- To do
Search the records below for the string "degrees", and report each line that contains it.

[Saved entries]
= Beginning of Section =

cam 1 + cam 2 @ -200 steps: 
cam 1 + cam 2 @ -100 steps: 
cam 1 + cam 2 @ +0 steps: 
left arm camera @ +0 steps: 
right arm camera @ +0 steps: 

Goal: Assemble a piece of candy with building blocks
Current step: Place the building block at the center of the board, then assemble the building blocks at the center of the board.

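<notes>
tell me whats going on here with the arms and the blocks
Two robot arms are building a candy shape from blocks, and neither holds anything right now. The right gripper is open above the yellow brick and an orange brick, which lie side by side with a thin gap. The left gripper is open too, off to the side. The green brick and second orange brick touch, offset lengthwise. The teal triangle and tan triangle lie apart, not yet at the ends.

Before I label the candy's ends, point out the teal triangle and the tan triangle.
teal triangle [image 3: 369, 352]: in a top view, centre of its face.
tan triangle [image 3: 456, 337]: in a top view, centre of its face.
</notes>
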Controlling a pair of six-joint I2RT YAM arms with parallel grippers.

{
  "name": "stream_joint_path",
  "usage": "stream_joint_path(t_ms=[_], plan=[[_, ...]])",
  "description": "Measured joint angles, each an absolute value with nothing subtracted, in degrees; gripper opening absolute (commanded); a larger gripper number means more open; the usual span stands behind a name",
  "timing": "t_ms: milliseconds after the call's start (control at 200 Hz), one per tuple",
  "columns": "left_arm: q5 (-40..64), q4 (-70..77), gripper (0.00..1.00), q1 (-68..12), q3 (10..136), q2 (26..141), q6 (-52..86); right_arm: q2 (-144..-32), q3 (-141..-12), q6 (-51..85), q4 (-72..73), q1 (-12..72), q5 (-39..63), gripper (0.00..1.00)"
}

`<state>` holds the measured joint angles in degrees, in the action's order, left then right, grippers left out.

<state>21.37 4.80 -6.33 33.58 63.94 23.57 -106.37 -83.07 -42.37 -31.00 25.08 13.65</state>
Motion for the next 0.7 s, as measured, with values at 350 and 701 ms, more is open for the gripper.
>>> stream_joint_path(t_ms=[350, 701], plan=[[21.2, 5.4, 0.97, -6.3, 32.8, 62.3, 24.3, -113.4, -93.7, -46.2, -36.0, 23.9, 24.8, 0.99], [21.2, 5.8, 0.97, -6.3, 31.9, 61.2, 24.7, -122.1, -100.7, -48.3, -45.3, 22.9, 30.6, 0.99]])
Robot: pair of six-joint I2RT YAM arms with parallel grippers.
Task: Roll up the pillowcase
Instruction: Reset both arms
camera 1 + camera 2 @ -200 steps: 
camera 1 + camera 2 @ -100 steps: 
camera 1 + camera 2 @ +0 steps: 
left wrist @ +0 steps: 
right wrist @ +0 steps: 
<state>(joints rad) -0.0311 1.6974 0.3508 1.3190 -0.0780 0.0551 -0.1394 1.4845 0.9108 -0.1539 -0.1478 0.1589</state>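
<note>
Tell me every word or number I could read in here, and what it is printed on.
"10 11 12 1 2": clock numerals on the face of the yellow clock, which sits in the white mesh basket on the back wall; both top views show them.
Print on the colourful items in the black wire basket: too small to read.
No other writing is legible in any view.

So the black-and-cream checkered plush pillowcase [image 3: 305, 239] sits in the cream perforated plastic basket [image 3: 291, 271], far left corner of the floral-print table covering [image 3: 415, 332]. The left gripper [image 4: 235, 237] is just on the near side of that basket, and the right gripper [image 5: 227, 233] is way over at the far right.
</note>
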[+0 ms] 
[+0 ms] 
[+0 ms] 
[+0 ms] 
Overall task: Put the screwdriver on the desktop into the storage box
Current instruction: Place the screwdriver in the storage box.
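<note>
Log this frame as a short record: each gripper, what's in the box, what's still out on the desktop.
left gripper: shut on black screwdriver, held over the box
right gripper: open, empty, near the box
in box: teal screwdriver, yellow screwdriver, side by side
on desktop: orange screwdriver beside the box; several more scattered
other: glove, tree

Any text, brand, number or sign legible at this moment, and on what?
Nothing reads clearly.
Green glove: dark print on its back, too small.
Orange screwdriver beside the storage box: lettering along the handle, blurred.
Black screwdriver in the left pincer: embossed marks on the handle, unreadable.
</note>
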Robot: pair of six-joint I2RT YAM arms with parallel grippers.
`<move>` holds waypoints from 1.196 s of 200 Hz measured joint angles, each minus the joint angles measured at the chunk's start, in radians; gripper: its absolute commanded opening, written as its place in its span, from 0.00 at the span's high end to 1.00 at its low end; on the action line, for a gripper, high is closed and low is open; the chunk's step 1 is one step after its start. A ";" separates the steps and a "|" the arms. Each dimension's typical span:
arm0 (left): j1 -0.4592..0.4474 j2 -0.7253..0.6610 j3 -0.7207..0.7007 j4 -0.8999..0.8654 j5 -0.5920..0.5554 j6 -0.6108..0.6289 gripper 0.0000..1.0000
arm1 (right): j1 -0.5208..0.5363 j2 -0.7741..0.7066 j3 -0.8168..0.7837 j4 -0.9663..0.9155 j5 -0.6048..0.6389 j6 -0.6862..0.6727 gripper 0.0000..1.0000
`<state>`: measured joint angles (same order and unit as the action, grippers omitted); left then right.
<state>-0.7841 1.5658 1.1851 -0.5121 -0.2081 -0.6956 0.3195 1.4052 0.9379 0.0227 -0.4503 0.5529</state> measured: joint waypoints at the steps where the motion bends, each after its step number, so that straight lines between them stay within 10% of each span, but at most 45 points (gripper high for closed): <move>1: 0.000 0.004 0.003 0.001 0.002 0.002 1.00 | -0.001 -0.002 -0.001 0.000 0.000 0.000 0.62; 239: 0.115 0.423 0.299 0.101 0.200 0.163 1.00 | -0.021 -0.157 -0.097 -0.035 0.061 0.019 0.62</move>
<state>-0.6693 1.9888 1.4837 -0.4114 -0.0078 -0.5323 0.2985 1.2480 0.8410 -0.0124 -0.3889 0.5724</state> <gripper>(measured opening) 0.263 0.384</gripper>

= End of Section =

- Task result
  "description": "Measured joint angles, each an absolute value with nothing subtracted, in degrees; gripper opening absolute (commanded); a larger gripper number means more open; the usual span stands behind a name",
`<state>` holds the measured joint angles in degrees, in the action's order, left then right, grippers left out.

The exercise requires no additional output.